Nonprofit hospitals have mimicked corporate America by motivating CEOs with payments tied to the bottom line and other goals. But boards and CEOs at some of the most admired and efficient health systems in the country believe any kind of incentive pay for the top boss is a mistake.

Weinstein, a spine surgeon who took over at Dartmouth-Hitchcock in 2011 after years of studying health-cost disparities at The Dartmouth Institute, isn’t eligible for an incentive bonus. At the Mayo Clinic, CEO Dr. John Noseworthy “typically does not receive bonus compensation,” a spokesman said.

Neither does Dr. Delos “Toby” Cosgrove, CEO of the Cleveland Clinic, which was praised by President Barack Obama along with Mayo as delivering “the highest quality care at costs well below the national norm.”

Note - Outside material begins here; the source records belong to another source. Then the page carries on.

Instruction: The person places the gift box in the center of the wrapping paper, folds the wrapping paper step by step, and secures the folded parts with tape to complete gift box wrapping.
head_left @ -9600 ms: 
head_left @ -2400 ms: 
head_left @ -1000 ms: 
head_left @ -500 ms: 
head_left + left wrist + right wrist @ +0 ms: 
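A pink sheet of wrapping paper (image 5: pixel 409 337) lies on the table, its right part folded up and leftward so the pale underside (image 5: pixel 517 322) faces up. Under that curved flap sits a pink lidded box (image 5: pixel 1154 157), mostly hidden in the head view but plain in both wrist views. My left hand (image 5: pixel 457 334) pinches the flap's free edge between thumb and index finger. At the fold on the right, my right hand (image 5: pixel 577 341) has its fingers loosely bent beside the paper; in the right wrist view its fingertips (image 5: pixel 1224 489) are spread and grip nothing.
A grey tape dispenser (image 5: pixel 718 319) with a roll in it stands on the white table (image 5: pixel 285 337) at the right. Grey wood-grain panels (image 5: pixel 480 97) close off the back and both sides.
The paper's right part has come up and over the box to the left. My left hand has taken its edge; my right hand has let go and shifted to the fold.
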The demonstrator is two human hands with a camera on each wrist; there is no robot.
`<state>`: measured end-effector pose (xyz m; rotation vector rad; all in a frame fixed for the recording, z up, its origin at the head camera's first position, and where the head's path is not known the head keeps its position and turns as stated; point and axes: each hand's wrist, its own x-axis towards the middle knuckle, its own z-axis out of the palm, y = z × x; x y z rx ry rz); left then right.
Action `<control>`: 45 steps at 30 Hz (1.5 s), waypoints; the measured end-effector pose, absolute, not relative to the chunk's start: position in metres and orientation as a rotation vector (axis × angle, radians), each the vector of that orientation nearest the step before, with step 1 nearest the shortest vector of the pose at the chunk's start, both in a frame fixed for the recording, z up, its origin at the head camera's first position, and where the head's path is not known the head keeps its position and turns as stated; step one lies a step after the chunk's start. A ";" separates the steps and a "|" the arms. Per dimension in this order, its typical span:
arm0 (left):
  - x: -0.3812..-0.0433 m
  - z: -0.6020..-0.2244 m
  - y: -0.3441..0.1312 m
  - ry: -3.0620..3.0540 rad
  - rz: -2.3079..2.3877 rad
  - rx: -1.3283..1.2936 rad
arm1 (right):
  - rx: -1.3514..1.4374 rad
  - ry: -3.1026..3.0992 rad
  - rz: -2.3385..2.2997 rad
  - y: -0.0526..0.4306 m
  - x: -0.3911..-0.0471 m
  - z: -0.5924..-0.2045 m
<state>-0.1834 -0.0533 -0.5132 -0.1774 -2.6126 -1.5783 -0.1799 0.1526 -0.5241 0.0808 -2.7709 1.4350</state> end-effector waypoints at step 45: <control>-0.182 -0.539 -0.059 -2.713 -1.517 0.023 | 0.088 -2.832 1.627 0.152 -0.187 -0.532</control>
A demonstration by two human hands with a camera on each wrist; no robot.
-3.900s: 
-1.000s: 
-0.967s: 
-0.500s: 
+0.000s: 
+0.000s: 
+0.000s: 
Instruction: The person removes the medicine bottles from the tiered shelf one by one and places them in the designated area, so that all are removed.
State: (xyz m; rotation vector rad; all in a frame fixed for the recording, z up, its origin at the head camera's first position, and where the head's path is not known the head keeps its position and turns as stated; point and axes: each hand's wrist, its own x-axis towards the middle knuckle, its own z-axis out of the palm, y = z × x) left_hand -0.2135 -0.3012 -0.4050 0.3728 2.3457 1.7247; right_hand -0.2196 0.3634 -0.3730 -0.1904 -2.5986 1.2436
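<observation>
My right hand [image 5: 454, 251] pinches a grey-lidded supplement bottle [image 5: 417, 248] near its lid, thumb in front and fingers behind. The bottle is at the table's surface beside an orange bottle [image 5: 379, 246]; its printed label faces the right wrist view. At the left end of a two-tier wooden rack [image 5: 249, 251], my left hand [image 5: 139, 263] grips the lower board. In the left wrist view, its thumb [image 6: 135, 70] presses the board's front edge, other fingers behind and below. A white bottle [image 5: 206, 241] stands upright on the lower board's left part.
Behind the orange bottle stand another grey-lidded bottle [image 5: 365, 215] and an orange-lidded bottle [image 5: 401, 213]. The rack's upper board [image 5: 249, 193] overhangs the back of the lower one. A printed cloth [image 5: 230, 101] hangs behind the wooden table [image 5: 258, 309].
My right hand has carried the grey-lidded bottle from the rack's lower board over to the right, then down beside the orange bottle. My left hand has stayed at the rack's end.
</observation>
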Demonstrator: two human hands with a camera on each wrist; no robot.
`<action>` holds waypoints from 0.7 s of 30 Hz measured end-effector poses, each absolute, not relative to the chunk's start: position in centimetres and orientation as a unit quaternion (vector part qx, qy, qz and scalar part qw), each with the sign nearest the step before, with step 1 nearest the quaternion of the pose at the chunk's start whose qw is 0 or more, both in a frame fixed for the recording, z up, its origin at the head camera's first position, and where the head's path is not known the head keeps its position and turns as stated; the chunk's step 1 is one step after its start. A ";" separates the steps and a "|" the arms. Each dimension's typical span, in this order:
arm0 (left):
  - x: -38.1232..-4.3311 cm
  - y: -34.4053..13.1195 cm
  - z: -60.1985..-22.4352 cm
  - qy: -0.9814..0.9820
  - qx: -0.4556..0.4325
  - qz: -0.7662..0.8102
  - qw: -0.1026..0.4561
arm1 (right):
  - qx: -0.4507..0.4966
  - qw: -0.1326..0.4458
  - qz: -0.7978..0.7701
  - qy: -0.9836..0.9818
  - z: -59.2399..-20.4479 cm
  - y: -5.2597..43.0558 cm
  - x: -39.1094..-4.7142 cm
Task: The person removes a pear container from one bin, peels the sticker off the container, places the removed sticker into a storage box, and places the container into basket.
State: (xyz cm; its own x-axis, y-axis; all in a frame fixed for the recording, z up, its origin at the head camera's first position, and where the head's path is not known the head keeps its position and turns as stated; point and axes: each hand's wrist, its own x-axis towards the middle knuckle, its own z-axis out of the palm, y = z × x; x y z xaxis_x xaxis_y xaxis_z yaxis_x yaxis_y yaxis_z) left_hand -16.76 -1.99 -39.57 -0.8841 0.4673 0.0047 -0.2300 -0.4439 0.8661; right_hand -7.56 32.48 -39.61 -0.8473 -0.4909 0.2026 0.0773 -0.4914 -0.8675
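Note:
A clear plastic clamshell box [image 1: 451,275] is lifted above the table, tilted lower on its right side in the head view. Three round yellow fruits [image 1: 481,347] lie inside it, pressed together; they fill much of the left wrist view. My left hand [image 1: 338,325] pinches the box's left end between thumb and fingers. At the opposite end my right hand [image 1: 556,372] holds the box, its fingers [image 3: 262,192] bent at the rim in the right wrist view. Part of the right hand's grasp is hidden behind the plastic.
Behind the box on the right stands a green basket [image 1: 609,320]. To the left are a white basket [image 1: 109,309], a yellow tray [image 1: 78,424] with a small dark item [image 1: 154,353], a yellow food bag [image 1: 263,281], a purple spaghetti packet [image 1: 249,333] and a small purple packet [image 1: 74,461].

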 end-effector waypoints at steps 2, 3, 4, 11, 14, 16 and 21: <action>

Bonuses make it too easy for leaders to focus on finances instead of patients, said Joseph Scaminace, head of the board of directors’ committee that sets executive pay at the Cleveland Clinic.

Some Top Hospitals Shun CEO Bonus Pay

Cosgrove

“Whenever the subject has ever been raised by any of our board members, it very quickly gets tabled as something that’s very inappropriate,” Scaminace said. “The culture of the clinic is the very core of the clinic. To tinker with that culture with incentives that are focused on return on investments wouldn’t just be folly. It would be so wrong.”

Weinstein, who eliminated 400 jobs in 2011 in an effort to control costs, says that he’s already very well paid and that his job requires him to run the highest-quality, most efficient system he can, even without bonuses.

“I believe if you do the quality right, the finances will work themselves out,” he said, suggesting financially successful hospitals could give resources back to the community instead of endlessly growing.

“Maybe we should provide [cholesterol] drugs free to everybody who lives in New Hampshire,” he said. “It shouldn’t be just about building more buildings and new structures.”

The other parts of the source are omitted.